The New York Times later reported that Howard, in an attempt to clear her name, “tried to refute the accusation by posting a photo posing with what appeared to be her diploma.” However, The Times reported, officials from Miami University of Ohio said they had no record of the degree pictured, a Bachelor of Science in Marketing, and “does not even offer a degree in marketing.” Howard dropped out of the race a week after FLA News broke the story.
Colorado
In October, the Colorado Democratic Party launched an offensive on state treasurer candidate Brian Watson for a history of “unpaid taxes, failed businesses, and legal troubles” documented with public records on a website (no longer public) www.deadbeatbrianwatson.exposed. Public records reportedly showed Watson had tax liens dating back to 2011, and a pattern of “getting sued for unscrupulous business practices, and tanking businesses,” which the party said:
Is made all the more troubling given the fact that Watson has already loaned his campaign $648,000 – and spent nearly all of it – despite still owing personal creditors and money to the government.
Watson, meanwhile, argued that his experience with “economic meltdown” makes him the best suited to manage Colorado’s finances.
In 2012, Watson, then a state House candidate, was dogged by similar allegations in a mailer documenting back taxes and campaign contributions, which the Colorado Government Alliance, who sent the mailers, argued showed a propensity for Watson to make political contributions to further an agenda of tax breaks for millionaires like himself.
Watson lost the 2012 House race, and lost the Treasurer race to Democrat Dave Young in November 2018.
Wisconsin
Sometimes, public records influence elections in less direct ways. Scott Walker, recently ousted Governor of Wisconsin, was subject of allegations from three former aides who said they were “told not to create documents that would have to be turned over under the public records law.”
The Milwaukee Journal Sentinel reported Peter Bildsten, the former Financial Institutions secretary, said Walker’s office:
Routinely told secretaries to steer clear of creating electronic records, speak with one another on personal cellphones instead of state devices and present sensitive information in person.
Paul Jadin, former director of the Wisconsin Economic Development Corporation, gave a similar account, telling the Wisconsin Center for Investigative Journalism in 2015 that “administration officials were told at the start of Walker’s first term not to use state email or phone systems to share important information.”
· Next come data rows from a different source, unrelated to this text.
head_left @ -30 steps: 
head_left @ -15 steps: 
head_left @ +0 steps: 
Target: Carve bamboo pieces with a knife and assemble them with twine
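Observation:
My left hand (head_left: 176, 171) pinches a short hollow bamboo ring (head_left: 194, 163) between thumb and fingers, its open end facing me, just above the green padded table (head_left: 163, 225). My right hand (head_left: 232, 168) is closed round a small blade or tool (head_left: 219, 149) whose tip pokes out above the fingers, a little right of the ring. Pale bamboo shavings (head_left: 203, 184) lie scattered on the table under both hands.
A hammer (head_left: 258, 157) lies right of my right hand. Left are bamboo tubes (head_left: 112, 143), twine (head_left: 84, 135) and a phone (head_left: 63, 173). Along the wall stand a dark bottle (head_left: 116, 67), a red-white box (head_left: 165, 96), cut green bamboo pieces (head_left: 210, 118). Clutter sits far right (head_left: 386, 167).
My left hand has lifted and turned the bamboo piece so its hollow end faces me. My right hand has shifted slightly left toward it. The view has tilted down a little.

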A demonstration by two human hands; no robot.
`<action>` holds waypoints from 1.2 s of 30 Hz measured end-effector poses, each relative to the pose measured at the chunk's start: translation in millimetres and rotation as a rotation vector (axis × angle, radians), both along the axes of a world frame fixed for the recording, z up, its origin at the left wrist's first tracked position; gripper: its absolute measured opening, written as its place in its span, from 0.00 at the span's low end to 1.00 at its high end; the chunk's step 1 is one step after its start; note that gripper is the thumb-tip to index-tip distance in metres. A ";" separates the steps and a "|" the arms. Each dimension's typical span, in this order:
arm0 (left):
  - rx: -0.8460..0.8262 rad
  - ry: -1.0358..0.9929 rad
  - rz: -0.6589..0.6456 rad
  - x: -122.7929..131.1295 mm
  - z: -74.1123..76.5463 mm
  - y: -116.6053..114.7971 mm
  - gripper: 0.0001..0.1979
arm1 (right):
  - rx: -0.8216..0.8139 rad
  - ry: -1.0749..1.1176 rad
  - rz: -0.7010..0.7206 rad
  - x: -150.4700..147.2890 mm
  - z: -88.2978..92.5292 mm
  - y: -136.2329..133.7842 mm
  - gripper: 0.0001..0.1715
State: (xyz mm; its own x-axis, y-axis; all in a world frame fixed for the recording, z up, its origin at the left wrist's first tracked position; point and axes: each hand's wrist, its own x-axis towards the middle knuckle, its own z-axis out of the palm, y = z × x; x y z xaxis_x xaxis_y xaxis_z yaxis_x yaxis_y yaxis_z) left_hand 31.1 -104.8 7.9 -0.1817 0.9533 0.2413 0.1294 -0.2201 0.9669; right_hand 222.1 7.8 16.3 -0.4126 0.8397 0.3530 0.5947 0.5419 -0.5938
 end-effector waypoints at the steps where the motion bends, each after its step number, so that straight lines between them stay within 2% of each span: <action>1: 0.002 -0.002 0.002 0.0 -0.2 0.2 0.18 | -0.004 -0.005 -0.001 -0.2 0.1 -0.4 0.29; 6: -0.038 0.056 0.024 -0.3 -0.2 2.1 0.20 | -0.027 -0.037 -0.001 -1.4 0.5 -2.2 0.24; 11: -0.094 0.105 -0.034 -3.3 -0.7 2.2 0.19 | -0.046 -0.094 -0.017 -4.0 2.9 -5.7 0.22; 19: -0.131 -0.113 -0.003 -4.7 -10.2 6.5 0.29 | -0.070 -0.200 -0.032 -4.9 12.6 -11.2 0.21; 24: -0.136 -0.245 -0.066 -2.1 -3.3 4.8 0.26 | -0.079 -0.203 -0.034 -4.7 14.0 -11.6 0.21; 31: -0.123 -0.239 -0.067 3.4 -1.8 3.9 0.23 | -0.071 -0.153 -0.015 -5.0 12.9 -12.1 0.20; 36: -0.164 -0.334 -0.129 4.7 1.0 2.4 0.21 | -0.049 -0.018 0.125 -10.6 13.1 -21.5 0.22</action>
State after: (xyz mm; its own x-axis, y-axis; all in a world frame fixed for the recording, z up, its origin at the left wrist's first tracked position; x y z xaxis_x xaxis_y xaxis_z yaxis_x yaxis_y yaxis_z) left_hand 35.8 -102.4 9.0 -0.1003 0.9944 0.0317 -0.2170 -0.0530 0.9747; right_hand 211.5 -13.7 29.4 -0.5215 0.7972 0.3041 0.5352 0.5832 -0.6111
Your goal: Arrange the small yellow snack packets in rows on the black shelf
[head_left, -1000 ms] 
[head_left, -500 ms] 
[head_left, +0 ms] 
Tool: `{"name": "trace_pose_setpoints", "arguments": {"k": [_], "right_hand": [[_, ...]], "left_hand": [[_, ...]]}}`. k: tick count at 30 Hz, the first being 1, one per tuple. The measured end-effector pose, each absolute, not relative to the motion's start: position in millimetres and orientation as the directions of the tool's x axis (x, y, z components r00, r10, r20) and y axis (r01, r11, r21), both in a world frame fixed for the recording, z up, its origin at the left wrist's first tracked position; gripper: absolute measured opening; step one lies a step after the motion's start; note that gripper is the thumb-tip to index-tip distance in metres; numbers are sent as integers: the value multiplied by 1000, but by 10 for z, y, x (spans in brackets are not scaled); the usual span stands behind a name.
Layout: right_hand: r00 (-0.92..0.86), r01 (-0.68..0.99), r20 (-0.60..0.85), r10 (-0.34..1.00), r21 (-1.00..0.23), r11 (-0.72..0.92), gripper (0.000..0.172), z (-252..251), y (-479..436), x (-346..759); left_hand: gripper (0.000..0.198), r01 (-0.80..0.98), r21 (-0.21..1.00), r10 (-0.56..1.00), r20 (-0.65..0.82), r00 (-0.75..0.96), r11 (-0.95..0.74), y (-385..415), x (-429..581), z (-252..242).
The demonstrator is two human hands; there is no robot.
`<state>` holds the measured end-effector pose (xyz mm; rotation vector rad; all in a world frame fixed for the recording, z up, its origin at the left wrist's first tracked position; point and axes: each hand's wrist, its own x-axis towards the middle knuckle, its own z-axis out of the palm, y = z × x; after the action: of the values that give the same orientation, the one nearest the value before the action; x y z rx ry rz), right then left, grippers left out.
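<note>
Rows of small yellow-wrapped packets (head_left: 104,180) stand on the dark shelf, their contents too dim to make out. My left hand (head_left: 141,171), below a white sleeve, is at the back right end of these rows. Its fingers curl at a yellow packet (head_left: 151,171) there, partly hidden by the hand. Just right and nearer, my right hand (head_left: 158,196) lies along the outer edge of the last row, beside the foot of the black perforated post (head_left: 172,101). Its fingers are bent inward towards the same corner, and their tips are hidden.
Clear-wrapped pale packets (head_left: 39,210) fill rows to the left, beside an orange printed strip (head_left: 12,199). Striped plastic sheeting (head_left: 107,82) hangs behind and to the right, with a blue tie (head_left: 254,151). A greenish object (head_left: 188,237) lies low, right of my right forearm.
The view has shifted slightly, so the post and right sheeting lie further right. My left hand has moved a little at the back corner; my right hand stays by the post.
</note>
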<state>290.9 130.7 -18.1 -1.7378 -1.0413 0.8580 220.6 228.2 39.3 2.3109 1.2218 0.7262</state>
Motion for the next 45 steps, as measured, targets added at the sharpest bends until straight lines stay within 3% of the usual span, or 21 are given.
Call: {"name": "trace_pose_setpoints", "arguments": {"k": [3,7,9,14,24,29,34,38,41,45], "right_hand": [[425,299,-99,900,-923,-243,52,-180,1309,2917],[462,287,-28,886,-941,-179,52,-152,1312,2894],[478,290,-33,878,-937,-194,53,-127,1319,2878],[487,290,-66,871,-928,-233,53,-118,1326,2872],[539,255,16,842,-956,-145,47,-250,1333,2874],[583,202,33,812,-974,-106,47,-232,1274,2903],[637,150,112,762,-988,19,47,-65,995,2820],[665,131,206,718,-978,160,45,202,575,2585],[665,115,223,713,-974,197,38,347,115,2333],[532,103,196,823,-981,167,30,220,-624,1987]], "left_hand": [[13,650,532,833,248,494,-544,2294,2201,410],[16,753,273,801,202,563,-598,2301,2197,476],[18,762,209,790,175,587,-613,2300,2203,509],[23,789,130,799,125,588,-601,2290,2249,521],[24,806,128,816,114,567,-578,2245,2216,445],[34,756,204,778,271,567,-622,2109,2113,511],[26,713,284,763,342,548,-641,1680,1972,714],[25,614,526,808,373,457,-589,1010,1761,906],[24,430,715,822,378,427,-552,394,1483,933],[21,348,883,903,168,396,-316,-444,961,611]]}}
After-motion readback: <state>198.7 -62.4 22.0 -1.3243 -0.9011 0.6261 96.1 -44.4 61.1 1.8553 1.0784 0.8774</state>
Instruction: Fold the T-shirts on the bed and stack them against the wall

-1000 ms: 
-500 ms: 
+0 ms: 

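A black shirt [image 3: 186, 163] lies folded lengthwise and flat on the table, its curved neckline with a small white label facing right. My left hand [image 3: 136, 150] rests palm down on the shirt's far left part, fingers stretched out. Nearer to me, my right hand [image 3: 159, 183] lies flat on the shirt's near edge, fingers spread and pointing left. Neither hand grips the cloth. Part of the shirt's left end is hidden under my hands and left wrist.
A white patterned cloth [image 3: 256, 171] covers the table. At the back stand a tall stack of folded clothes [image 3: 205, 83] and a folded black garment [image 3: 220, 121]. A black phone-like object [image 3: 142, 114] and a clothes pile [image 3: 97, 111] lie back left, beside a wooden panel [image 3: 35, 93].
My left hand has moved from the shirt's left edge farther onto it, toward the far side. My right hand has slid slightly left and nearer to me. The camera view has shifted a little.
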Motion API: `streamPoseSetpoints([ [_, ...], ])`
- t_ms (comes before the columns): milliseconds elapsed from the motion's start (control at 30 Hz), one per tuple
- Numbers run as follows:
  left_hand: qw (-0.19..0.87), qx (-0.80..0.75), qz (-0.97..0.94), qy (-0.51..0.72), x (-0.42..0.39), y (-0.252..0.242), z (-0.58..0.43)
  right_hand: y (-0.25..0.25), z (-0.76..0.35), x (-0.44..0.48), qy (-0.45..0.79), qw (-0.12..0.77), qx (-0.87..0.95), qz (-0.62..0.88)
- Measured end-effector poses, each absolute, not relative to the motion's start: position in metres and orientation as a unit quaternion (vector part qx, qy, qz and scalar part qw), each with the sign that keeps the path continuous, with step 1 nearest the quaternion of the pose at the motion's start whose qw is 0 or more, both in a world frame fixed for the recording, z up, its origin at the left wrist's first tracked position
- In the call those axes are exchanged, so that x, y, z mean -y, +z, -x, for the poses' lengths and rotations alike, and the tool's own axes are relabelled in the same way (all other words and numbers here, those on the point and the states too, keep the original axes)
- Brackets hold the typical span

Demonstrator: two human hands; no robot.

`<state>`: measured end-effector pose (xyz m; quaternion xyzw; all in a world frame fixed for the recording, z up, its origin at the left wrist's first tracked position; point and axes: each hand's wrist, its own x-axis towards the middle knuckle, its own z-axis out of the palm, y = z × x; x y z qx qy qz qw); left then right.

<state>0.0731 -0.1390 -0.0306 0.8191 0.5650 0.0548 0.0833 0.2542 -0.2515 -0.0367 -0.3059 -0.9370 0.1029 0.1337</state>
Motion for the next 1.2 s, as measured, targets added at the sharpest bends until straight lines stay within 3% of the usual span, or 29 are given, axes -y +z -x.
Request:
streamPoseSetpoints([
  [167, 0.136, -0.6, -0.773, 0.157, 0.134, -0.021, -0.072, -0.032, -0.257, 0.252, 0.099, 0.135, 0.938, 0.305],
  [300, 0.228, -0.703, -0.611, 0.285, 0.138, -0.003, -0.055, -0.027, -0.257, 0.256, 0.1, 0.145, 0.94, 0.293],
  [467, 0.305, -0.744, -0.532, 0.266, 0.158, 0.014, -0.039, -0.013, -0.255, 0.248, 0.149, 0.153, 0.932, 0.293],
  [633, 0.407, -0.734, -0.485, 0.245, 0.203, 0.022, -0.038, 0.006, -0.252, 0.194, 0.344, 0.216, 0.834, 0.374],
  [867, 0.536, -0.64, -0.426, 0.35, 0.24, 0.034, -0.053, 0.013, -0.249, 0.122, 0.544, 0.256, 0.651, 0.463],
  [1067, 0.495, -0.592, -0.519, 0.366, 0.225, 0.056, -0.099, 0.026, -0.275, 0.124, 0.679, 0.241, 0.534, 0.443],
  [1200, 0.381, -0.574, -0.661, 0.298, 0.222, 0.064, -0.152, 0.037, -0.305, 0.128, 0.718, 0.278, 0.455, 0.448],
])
Former Corrections Secretary Ed Wall, in his book “Unethical: Life in Scott Walker’s Cabinet and the Dirty Side of Politics,” reportedly wrote,
That he was told to fax information to the governor’s office ‘to avoid creating a traceable record,’ was scolded for sending emails to the governor’s office and was called to the Capitol ‘countless times’ so information could be conveyed in person.
Walker was defeated by Tony Evers in November by a 1.1 percent margin. The Republican-controlled Wisconsin legislature subsequently passed a series of bills “that would weaken the governor’s office and transfer power away from the Democratic-elect attorney general and give it to the Legislature,” a power-grab Walker has signaled he supports.